Vigilance needed to stop new wave of tobacco company promotion

1 November 2021

Sarah L White, Mike Daube. Source: Insight Plus

IT took less than one week after nicotine was rescheduled in Australia for a tobacco company to insert itself into a role associated with health practice.

On 6 October, a pharmacy industry magazine, the Australian Journal of Pharmacy, published a (now removed) article on nicotine vaping products with a footer stating, “Development of this article was supported by an unrestricted educational grant from Philip Morris International”. The author was the Chief Pharmacist of the Australasian College of Pharmacy, a not-for-profit training organisation owned by the Pharmacy Guild of Australia’s Queensland Branch.

Few, if any, universities or health or medical organisations do not have a policy specifically prohibiting partnerships with tobacco or related industries. The Pharmaceutical Society of Australia has a sponsorship and advertising policy and processes that ensure funding from tobacco companies is not permitted (Mr Mark Kinsela, Chief Executive Officer, Pharmaceutical Society of Australia; personal communication, 7 October 2021). The Pharmacy Guild itself has stated categorically that it “is totally opposed to any tobacco company being involved in the training of pharmacists”.

It is baffling why anyone in a pharmacy training organisation would think it acceptable to take funding from a tobacco company for any purpose.

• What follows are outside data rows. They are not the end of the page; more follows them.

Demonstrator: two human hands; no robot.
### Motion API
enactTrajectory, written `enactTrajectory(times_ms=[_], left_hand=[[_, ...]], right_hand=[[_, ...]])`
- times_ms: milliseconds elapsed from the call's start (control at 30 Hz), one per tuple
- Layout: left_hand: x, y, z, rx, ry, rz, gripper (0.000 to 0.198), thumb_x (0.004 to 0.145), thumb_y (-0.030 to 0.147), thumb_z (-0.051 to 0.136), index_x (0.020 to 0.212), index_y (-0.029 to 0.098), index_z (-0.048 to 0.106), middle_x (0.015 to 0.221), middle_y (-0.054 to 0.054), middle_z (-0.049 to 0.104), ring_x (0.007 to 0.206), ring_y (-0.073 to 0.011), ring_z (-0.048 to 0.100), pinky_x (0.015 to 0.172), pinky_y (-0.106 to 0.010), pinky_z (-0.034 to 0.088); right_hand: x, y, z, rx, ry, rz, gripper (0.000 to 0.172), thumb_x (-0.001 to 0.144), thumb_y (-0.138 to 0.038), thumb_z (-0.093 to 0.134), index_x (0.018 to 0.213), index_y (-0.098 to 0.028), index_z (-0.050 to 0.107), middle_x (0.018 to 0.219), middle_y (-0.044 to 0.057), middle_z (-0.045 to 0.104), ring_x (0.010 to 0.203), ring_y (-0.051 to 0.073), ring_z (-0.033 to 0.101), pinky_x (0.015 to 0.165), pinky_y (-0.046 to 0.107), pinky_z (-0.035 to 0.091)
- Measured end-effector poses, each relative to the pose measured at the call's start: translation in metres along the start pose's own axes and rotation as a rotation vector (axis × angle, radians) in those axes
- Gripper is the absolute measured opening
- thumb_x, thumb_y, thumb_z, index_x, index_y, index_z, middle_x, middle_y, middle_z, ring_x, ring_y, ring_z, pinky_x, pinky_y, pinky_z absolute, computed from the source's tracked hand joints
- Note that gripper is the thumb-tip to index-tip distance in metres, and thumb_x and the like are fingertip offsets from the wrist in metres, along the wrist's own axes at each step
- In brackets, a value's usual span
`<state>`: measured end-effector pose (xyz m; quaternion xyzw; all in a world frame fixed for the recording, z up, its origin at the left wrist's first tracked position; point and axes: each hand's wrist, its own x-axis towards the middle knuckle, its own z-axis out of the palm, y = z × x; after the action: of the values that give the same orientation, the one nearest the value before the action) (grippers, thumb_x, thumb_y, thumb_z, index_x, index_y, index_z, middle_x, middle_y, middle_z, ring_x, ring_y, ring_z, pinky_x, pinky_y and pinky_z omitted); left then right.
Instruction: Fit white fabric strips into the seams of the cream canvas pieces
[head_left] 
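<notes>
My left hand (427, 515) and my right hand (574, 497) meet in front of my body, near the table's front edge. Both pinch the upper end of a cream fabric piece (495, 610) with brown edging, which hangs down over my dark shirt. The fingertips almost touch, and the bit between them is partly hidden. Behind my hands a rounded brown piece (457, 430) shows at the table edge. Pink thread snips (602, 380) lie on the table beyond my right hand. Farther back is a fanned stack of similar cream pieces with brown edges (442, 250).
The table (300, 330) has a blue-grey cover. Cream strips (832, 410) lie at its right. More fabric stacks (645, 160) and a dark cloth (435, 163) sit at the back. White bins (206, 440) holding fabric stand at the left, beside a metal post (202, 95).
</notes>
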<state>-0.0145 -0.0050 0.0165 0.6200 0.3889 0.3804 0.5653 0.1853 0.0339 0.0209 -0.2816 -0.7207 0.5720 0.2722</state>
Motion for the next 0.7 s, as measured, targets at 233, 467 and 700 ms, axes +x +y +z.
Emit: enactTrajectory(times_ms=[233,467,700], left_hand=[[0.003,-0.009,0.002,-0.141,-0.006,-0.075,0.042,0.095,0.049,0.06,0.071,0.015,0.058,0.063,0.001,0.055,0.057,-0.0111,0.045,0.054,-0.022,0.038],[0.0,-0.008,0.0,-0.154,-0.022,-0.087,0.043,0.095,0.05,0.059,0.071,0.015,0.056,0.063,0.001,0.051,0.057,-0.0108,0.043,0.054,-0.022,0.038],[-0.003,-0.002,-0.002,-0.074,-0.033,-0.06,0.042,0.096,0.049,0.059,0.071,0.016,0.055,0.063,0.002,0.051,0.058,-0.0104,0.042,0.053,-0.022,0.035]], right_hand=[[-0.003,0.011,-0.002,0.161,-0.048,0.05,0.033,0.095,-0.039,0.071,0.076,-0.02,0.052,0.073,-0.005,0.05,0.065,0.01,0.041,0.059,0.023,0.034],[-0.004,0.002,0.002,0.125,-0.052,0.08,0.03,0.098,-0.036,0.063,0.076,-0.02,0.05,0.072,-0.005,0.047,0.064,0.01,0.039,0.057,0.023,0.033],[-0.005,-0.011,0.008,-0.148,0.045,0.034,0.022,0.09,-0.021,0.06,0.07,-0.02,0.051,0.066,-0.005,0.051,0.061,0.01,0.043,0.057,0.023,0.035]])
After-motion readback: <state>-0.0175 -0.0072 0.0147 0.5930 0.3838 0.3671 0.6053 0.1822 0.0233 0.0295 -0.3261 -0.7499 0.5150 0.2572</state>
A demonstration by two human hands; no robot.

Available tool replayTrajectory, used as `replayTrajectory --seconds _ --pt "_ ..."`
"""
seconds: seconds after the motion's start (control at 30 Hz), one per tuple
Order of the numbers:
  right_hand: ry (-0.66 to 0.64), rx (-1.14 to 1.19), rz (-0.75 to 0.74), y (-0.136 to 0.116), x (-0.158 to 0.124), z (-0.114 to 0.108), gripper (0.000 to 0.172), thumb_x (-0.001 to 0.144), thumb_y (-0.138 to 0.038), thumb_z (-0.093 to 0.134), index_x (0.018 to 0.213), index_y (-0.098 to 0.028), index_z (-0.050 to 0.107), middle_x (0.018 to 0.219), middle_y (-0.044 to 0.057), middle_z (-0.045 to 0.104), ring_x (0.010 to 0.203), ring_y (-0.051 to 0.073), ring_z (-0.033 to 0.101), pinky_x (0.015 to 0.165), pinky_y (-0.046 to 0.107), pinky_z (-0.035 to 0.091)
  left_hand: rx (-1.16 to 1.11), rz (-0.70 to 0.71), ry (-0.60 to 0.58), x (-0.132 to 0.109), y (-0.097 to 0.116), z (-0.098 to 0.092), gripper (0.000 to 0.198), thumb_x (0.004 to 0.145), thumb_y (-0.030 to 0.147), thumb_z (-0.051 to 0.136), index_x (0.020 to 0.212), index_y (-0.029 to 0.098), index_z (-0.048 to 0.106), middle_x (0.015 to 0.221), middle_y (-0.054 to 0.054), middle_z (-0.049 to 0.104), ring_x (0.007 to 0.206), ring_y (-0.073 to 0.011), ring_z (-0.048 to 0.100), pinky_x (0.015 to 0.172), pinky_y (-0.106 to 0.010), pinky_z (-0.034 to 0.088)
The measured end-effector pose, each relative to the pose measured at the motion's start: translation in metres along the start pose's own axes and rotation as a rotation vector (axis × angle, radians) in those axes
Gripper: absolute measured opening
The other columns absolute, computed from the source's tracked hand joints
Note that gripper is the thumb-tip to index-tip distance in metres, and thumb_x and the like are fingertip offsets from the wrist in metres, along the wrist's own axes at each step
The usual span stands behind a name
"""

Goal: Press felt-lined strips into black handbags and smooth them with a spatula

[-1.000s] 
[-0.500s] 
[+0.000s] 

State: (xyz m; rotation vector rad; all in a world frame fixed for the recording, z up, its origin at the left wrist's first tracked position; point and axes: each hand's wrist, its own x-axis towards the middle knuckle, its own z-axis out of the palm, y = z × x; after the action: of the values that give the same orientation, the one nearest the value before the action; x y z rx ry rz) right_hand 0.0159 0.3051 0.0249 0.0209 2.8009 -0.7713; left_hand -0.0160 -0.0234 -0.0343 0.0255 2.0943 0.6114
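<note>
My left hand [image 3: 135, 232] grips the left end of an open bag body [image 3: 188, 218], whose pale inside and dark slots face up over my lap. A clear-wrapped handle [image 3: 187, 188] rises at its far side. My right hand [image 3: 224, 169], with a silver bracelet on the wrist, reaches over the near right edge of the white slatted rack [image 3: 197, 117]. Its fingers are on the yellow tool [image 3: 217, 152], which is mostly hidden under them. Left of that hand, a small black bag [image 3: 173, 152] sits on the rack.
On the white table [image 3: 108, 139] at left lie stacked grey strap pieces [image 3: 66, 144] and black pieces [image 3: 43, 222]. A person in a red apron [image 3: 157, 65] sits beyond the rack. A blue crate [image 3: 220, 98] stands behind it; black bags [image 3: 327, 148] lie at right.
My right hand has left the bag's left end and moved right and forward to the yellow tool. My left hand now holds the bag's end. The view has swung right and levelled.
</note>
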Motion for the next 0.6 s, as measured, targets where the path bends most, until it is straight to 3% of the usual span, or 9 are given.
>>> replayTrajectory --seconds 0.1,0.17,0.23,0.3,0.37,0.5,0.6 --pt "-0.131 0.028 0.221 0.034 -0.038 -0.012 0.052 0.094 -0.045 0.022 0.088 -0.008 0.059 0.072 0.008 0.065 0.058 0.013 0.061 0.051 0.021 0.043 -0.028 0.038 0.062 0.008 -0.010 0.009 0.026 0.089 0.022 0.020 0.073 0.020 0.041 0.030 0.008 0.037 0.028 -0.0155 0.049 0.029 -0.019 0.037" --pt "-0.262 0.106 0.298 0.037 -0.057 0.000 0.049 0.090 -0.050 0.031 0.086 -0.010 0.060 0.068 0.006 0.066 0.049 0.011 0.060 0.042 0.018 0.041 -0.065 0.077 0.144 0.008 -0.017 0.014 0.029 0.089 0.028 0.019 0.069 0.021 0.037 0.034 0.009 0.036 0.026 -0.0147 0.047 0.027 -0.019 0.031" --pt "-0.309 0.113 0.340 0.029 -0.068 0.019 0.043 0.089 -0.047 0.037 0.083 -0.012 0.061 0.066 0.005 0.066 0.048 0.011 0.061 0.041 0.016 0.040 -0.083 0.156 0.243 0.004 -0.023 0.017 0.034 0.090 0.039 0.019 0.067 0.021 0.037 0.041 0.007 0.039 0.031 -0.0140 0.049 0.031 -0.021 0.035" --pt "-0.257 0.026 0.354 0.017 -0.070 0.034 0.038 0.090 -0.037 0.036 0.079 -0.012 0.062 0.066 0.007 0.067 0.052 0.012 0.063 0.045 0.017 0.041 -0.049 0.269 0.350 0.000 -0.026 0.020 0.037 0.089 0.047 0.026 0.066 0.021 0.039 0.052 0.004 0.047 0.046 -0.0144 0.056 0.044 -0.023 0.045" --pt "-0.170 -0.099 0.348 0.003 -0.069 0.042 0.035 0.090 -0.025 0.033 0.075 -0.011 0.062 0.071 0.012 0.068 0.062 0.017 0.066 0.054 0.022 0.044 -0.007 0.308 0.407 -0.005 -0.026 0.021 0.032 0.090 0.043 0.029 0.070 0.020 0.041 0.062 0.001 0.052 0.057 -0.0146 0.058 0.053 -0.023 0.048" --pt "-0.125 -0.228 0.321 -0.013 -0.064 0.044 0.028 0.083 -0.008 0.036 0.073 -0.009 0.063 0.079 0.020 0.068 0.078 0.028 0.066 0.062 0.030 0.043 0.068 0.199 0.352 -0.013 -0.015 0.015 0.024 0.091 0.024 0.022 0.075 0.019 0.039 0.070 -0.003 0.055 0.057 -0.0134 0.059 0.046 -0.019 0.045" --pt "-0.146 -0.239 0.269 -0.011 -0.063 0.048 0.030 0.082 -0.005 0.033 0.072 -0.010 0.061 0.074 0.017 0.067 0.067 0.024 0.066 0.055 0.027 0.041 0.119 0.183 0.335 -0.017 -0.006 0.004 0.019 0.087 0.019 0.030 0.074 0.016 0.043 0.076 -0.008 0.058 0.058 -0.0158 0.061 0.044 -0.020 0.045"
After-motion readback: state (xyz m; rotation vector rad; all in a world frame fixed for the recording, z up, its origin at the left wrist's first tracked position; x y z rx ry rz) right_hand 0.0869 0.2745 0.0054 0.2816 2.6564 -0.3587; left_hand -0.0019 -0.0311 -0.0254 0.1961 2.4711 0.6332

Indeed, the owner of the Australian Journal of Pharmacy responded promptly to a request for more information to state they had already taken steps to ensure such an article would not be published again. The chair of the organisation that owns the journal wrote in an email response that “benefits — either directly or indirectly — from the tobacco industry [are] unacceptable” (Mr P Naismith 7 October 2021).

There have already been consequences for the Australasian College of Pharmacy. The National Asthma Council logo disappeared from the list of Australasian College of Pharmacy partners within 24 hours. And late the following day, a statement on the nicotine vaping products article was posted on the Australasian College of Pharmacy website. It read, in part, “No financial transactions have occurred” (contradicting the original publication) and that the arrangement had been “discontinued … to allay any further concerns about its probity”.

There is a broader context.

The World Health Organization Framework Convention on Tobacco Control, ratified by 181 countries, specifically precludes any tobacco industry involvement in health policy. But the global tobacco industry is sparing no effort to reinvent its image, from social media to Formula 1 racing teams, and even to energy and wellness drinks. Further recent efforts by Philip Morris International to infiltrate the health sector have been well documented and criticised, notably in relation to its acquisition of the manufacturer of the Vectura inhaler and speedy subsequent efforts to use this purchase as a platform “to legitimise the tobacco industry’s participation in public health”. This approach complements a long-standing tobacco industry strategy of identifying organisations and individuals susceptible to offers of financial support and using them to influence opinion or health policy and/or legitimise their activities. John Safran’s book disclosing some of Philip Morris International’s tactics to promote vaping (including involvement in successful lobbying for a Senate inquiry into vaping) and subvert public discourse in Australia has found a well deserved place in some best-selling book lists.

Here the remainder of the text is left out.